SAN FRANCISCO (Realist English). The world’s leading artificial intelligence groups are accelerating efforts to develop so-called “world models” — systems designed to understand and navigate physical environments — as questions mount over whether large language models (LLMs) are reaching the limits of their progress.
Google DeepMind, Meta and Nvidia are among the companies racing to build technology that learns from video and robotic data rather than text alone. Proponents argue that this approach could unlock advances in robotics, autonomous vehicles and industrial automation, pushing AI closer to human-level reasoning and planning.
The shift comes amid signs of slower performance gains from successive generations of LLMs such as OpenAI’s ChatGPT, Google’s Gemini and Elon Musk’s xAI models, despite billions of dollars invested. Nvidia’s Rev Lebaredian, vice-president of Omniverse and simulation technology, estimated the potential market for world models could reach “$100tn” if AI can successfully operate in the physical world, transforming industries from manufacturing to healthcare.
World models are trained on vast datasets of real and simulated environments and are seen as key to advancing robotics and so-called AI agents. But they require enormous computing power and remain an unsolved technical challenge.
Recent months have brought a wave of developments. Google DeepMind last month unveiled Genie 3, a video model that generates frame by frame based on prior interactions, rather than producing entire clips at once. Meta’s AI research lab FAIR, led by chief scientist Yann LeCun, is testing its V-JEPA model on robots, seeking to mimic how children learn passively from observation. LeCun, one of AI’s pioneers, argues LLMs alone will never master reasoning and planning.
Despite this, Meta CEO Mark Zuckerberg has increased investment in both LLMs and alternative models, hiring Alexandr Wang, founder of Scale AI, to lead its AI division, with LeCun now reporting to him.
Start-ups are also moving quickly. World Labs, founded by Fei-Fei Li, is building systems to generate 3D environments for video games from a single image. Runway, which supplies video-generation tools to Hollywood studios, has launched a product that uses world models to create interactive gaming settings with personalised storylines and characters.

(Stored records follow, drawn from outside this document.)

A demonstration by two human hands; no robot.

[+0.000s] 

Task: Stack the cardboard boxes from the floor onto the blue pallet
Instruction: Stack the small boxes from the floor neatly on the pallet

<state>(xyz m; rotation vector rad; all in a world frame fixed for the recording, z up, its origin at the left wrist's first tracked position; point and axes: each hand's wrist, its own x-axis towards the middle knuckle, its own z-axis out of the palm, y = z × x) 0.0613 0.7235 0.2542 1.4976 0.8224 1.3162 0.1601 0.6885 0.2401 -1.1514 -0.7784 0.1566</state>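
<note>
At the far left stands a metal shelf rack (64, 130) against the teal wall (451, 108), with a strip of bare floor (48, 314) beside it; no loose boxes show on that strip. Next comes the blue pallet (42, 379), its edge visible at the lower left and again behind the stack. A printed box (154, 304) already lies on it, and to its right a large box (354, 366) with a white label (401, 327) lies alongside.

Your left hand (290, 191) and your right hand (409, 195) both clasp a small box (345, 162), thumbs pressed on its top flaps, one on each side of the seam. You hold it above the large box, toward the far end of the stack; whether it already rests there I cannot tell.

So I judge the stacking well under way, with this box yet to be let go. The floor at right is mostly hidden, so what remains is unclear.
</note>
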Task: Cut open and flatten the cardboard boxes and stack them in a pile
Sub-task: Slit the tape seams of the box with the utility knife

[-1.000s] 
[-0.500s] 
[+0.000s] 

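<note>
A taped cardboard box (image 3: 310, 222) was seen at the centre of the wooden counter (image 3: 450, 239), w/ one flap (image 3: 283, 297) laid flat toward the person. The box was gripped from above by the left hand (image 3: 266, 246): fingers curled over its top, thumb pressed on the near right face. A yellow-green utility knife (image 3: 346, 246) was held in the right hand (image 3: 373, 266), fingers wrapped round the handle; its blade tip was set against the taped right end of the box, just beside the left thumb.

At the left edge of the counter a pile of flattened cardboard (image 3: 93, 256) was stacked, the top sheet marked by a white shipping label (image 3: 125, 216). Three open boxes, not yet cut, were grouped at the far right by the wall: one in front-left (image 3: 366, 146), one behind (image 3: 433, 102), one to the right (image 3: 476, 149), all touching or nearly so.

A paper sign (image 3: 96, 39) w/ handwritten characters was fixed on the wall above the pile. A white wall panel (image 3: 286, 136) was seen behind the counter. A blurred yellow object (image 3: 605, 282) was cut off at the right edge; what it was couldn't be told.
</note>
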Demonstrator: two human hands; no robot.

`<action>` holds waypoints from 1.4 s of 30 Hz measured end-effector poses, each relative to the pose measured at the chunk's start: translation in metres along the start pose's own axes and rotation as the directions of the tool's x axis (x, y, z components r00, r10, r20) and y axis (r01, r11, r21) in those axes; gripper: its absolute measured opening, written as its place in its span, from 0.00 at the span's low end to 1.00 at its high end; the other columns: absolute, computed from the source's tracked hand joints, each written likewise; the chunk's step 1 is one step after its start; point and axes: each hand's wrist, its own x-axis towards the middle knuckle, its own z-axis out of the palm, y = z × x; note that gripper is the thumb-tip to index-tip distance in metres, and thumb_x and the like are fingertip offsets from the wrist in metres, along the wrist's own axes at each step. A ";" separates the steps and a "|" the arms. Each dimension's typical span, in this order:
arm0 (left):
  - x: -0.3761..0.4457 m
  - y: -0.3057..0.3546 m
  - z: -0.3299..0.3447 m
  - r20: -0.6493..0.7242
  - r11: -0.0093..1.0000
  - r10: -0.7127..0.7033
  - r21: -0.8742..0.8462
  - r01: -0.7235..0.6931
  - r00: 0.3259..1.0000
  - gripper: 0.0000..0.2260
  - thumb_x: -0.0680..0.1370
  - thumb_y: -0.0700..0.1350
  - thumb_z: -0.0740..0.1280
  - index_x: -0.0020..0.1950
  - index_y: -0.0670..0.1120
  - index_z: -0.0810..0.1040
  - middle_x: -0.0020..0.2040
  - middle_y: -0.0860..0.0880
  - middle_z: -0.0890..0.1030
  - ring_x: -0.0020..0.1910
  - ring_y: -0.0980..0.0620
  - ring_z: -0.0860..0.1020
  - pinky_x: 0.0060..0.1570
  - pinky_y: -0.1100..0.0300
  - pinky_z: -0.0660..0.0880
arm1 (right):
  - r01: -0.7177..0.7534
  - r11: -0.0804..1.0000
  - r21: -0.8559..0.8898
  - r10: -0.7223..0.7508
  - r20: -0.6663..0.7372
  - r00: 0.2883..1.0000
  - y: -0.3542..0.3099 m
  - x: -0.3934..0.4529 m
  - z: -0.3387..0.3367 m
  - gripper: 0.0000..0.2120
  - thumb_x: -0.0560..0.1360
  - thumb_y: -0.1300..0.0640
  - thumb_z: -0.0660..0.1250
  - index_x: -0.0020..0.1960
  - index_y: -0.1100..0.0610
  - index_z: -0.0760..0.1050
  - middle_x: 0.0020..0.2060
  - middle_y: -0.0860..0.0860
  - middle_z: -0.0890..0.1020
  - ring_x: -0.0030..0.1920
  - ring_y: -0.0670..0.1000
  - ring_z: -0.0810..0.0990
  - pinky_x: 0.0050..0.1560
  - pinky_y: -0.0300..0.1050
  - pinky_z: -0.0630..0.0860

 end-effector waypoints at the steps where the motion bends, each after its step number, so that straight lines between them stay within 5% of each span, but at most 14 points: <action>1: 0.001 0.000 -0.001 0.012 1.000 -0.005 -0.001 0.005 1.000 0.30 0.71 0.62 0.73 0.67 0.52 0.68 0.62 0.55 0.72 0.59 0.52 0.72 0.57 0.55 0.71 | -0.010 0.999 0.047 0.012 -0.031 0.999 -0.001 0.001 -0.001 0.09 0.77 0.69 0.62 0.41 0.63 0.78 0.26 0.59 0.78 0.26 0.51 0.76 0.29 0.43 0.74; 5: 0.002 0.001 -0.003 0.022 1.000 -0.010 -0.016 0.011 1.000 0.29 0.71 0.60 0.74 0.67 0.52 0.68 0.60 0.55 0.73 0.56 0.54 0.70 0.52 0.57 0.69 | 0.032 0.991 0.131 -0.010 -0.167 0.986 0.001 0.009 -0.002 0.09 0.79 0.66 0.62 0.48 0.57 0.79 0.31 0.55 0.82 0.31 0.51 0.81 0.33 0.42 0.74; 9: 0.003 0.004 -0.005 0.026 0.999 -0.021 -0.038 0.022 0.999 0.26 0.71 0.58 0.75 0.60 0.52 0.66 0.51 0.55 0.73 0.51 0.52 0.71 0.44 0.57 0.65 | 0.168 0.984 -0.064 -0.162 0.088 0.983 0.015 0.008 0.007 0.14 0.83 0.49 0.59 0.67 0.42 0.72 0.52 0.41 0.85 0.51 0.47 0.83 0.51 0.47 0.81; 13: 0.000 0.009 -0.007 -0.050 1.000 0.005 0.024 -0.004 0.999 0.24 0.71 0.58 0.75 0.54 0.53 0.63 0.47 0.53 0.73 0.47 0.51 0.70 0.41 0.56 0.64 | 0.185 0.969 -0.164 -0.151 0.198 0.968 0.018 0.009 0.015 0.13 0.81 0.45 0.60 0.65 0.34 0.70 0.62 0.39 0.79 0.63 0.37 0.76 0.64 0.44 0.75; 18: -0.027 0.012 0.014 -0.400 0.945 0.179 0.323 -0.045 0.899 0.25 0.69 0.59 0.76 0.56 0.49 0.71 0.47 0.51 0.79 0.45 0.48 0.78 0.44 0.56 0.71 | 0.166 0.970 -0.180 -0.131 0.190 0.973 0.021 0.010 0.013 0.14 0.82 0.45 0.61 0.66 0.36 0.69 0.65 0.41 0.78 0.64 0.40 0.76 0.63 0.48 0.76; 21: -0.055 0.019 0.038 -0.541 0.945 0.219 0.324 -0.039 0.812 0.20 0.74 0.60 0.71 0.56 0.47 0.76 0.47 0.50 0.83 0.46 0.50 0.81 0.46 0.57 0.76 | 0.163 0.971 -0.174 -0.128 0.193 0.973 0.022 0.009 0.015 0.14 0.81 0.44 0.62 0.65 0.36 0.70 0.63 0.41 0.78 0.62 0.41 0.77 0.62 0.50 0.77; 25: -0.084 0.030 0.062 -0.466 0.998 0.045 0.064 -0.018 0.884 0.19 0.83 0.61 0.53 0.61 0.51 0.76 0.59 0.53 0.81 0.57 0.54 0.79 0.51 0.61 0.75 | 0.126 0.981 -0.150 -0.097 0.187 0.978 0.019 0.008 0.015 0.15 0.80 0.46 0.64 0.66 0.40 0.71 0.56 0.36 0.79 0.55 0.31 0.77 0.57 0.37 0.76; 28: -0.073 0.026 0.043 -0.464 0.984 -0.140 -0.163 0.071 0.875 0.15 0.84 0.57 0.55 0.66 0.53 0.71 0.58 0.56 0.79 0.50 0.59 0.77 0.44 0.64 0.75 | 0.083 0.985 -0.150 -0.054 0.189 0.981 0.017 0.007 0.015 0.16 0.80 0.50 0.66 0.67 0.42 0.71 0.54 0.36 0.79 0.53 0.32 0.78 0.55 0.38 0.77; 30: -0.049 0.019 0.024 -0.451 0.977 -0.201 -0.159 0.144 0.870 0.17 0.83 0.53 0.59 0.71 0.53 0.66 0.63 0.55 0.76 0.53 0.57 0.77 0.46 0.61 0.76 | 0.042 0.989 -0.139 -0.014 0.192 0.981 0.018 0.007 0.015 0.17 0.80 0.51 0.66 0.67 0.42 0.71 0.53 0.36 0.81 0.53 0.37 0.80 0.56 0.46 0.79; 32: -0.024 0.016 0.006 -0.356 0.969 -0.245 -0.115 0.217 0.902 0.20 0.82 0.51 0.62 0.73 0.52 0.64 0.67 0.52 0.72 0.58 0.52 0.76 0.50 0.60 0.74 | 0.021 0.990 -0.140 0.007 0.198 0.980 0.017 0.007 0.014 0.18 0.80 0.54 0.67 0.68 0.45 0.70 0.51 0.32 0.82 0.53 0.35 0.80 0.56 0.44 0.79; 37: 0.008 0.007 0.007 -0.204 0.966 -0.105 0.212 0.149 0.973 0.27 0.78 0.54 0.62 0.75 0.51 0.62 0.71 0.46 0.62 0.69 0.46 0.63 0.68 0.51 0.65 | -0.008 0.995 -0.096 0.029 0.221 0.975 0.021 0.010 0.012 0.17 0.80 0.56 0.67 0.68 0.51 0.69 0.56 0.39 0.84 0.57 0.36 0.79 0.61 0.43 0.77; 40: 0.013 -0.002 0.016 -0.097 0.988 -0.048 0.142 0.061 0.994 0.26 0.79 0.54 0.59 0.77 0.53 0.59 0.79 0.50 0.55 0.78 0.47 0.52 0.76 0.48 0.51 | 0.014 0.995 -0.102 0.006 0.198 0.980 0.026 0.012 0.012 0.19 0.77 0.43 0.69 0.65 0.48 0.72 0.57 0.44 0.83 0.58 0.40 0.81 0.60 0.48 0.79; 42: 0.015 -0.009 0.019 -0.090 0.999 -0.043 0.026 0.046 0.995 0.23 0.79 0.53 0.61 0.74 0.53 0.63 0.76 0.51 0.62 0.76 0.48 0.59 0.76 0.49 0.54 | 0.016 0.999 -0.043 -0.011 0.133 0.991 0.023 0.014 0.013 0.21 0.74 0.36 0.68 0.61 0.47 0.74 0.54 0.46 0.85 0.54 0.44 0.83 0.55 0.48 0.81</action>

San Francisco-based Niantic, the company behind Pokémon Go, has mapped 10mn locations globally through gameplay interactions, data it now uses to construct large-scale spatial models. After selling the game to Scopely in June, Niantic continues to collect anonymised scans of landmarks from millions of active players.
Nvidia, meanwhile, is leveraging its Omniverse platform to generate advanced simulations, expanding its push into robotics. Chief executive Jensen Huang has said the company’s next growth phase will come from “physical AI”, predicting world models will reshape industries in the same way personal computers transformed knowledge work.
Experts caution that human-level intelligence may still be a decade away. But many in the field see the pursuit of world models as the most promising path toward the next era of AI — one that extends beyond text and code into the physical world itself.